Phil Becker identifies the top 5 Identity Fallacies
Phil Becker has written an interesting series of articles about the top 5 fallacies which appear and reappear in identity discussions, technologies and deployments. It makes for pretty interesting reading, so check it out at the Digital ID World Blogs. I wanted to comment on fallacy #3: Centralized Management Means Centralized
Data.
In his article, Phil argues that current identity management projects preach centralization of identity data in an effort to gain centralized management and control. The fluid nature of identity, and the way in which its daily management is distributed (delegated) among different entities in an enterprise, means that centralization efforts will be doomed to suffer from ineffectiveness and failure since they are in essence at odds with the realities of the business.

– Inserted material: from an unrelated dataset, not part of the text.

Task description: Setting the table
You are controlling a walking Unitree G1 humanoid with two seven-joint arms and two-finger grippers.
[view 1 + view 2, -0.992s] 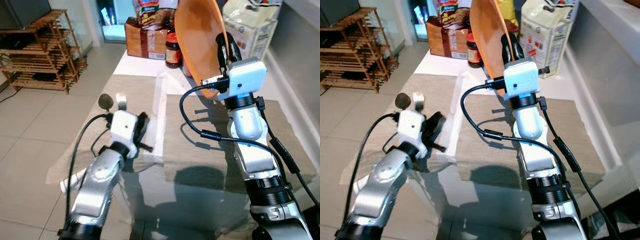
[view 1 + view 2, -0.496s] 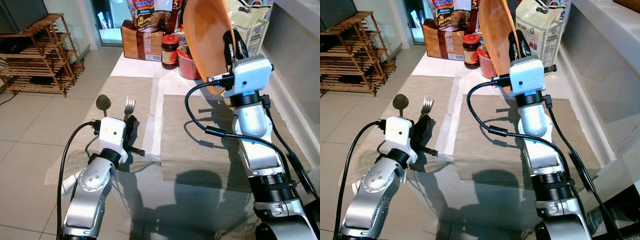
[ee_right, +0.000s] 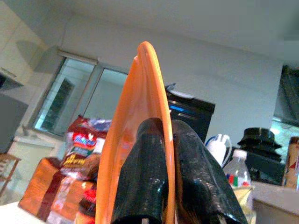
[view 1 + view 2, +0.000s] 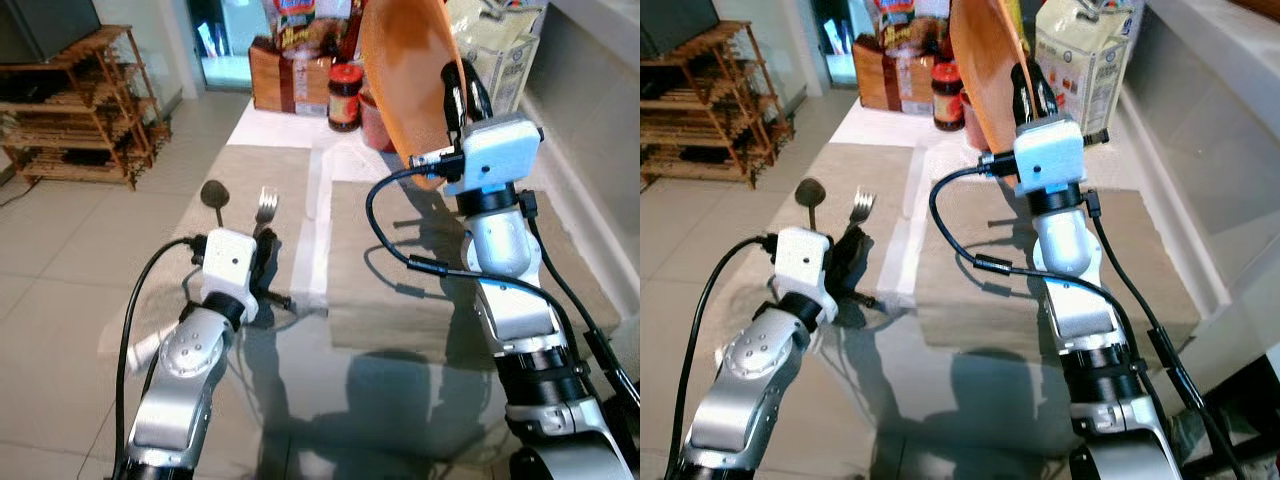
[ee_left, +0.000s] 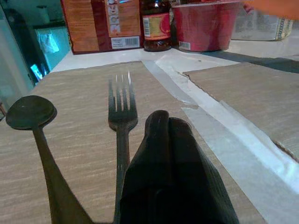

I agree with Phil on this point when one considers the centralization of identity data for operational purposes. However, I will draw a distinction between centralization and aggregation of identity data. Centralization tries to promote a reference model, fundamentally changing the operation of the distributed enterprise. Aggregation is not as invasive, and is more an ETL operation aimed at creating a centralized view of the enterprise. And, to achieve this, data scientists could probably require the assistance of reverse ETL tools. Such tools help in bringing the data together for further analysis.
Aggregation of data is necessary when considered for specific type of management applications that need centralized infrastructure. Two big use cases very popular right now are driven by compliance needs – attestation (aka recertification), which I have touched upon in previous posts, and enterprise-wide SoD (separation of duties) enforcement.
A complex application like attestation cannot succeed in a virtualized environment. There are technical reasons for this – the ability to pull up the distributed data when needed in a form is not practical, no matter how advanced virtualization gets. There are also business reasons for this – attestation requires temporal integrity of the data, which cannot be guaranteed in a distributed environment. So data aggregation will occur. Enterprise-wide SoD, which crosses a lot of the boundaries that the distributed environment has, also requires some measure of aggregation in order to be practically achievable. Data aggregation can be helpful to those who need their data in one collective place, check out these sharepoint linked lists and see how that can be conducted and managed for optimum use.
Phil says “The shift from a directory-centric view of identity management to a
provisioning-centric view of identity management is the first step down
this road”. Provisioning systems provide a single, standardized mechanism by which the flow of identity data into the enterprise starts.